Фалькон затормозил. Машина встала посреди дороги. Невидящим взглядом он уставился вдаль, туда, куда уходила тенистая улица, где жила Консуэло.
— Как мог я это забыть? — пробормотал он. — Как могло случиться, что я упустил такое?
Шедшая сзади машина тоже встала, и, когда водитель понял, что из их машины никто не собирается выходить, он нетерпеливо засигналил, и Фалькон продолжил путь.
— Это случилось, когда я был на площади Сан-Лоренсо, — сказал он. — Как раз перед тем, как мы встретились в баре «Ла-Эслава». Голос в телефоне предупредил меня, что должно что-то произойти и будет это из-за меня. И что я это пойму, потому что вспомню. Но никаких переговоров и никакой торговли тут быть не может, потому что больше они звонить не станут.

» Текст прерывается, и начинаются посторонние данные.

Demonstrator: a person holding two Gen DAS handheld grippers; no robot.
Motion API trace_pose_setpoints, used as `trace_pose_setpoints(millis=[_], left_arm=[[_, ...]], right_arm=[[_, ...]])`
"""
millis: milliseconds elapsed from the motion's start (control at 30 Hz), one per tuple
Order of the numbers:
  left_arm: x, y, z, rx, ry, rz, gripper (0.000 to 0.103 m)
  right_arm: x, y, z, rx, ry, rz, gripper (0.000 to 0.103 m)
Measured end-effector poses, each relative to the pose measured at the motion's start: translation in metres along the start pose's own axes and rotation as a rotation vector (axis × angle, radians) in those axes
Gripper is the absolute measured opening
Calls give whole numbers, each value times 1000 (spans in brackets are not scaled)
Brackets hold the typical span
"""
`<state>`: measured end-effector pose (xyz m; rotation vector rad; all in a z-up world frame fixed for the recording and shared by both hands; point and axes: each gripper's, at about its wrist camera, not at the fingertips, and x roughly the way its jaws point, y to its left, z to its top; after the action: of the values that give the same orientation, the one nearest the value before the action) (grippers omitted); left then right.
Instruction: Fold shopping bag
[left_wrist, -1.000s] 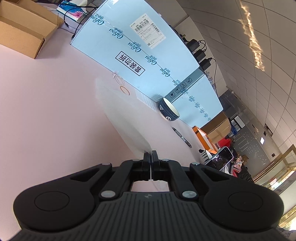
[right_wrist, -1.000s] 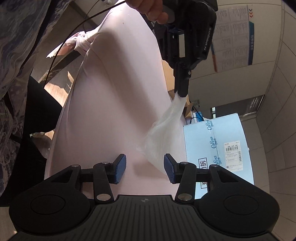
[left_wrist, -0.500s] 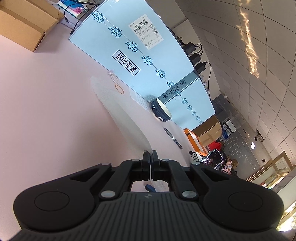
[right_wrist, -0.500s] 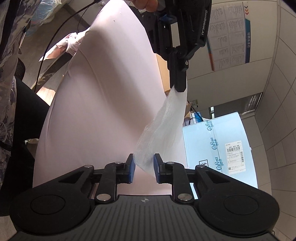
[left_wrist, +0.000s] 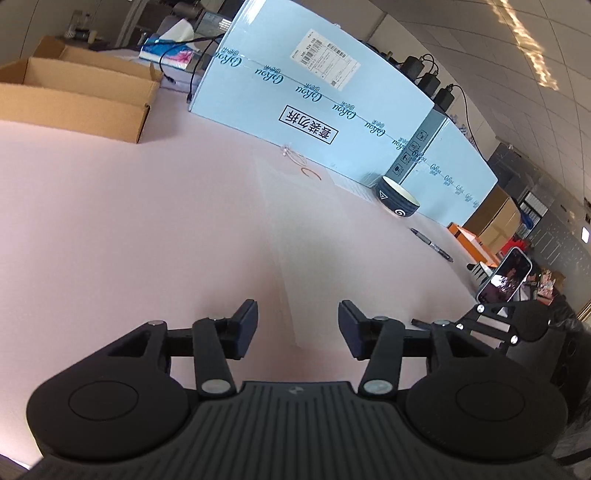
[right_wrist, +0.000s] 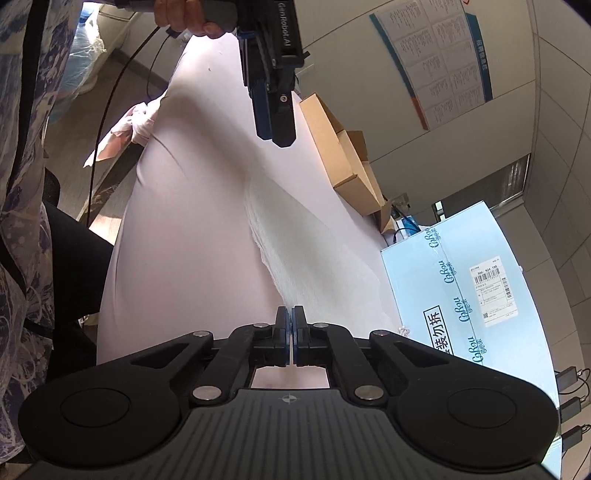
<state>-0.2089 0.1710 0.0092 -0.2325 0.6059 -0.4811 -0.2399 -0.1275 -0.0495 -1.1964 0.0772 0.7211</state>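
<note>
The shopping bag (right_wrist: 295, 243) is thin, translucent white plastic, lying as a long strip on the pink table (right_wrist: 184, 240). My right gripper (right_wrist: 290, 314) is shut on its near end. In the left wrist view the bag (left_wrist: 291, 221) runs away from my left gripper (left_wrist: 297, 325), which is open and empty just above the bag's end. The left gripper (right_wrist: 275, 107) also shows in the right wrist view, hanging over the bag's far end without touching it.
A large light-blue carton (left_wrist: 314, 107) stands along the table's far side, a dark bowl (left_wrist: 399, 201) and a pen (left_wrist: 430, 243) near it. An open cardboard box (left_wrist: 74, 96) sits at the left. A phone (left_wrist: 504, 273) stands at the right edge.
My left gripper opened and let go of the bag, which dropped flat onto the table. My right gripper closed on the bag's near end.
</note>
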Motion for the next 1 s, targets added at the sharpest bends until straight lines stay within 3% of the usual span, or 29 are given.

— Вспомнишь? — повторила она. — Что же, по-твоему, они хотели сказать на этот раз?
— Не могу утверждать, что я много думал над этим, — сказал Фалькон. — Ведь это был всего лишь очередной звонок с угрозами. А я их получал немало.
— В тот вечер ты еще и уезжал куда-то.
— В Мадрид. На поезде. Туда мне и звонили и посоветовали не совать нос в чужие дела.
— А по каким делам ты ездил в Мадрид?
— По делам… делам, связанным с моей работой, — запнувшись, проговорил он. — …И еще по другому делу.
— Тому же самому, по которому ты летал в Лондон, когда похитили Дарио?
— Совершенно верно. Я подумал, что этот звонок в поезде я получил потому, что занимался Марисой Морено, хотел заставить ее заговорить. Потому, вернувшись в Севилью, я сразу же, до встречи с тобой, отправился опять к ней — дескать, пускай не думают, что я испугался звонков. Я даже сказал ей, что жду звонка от ее сообщников. И когда раздался тот звонок, заставший меня на площади Сан-Лоренсо, я не придал ему значения. Но автоматически связал его с Марисой.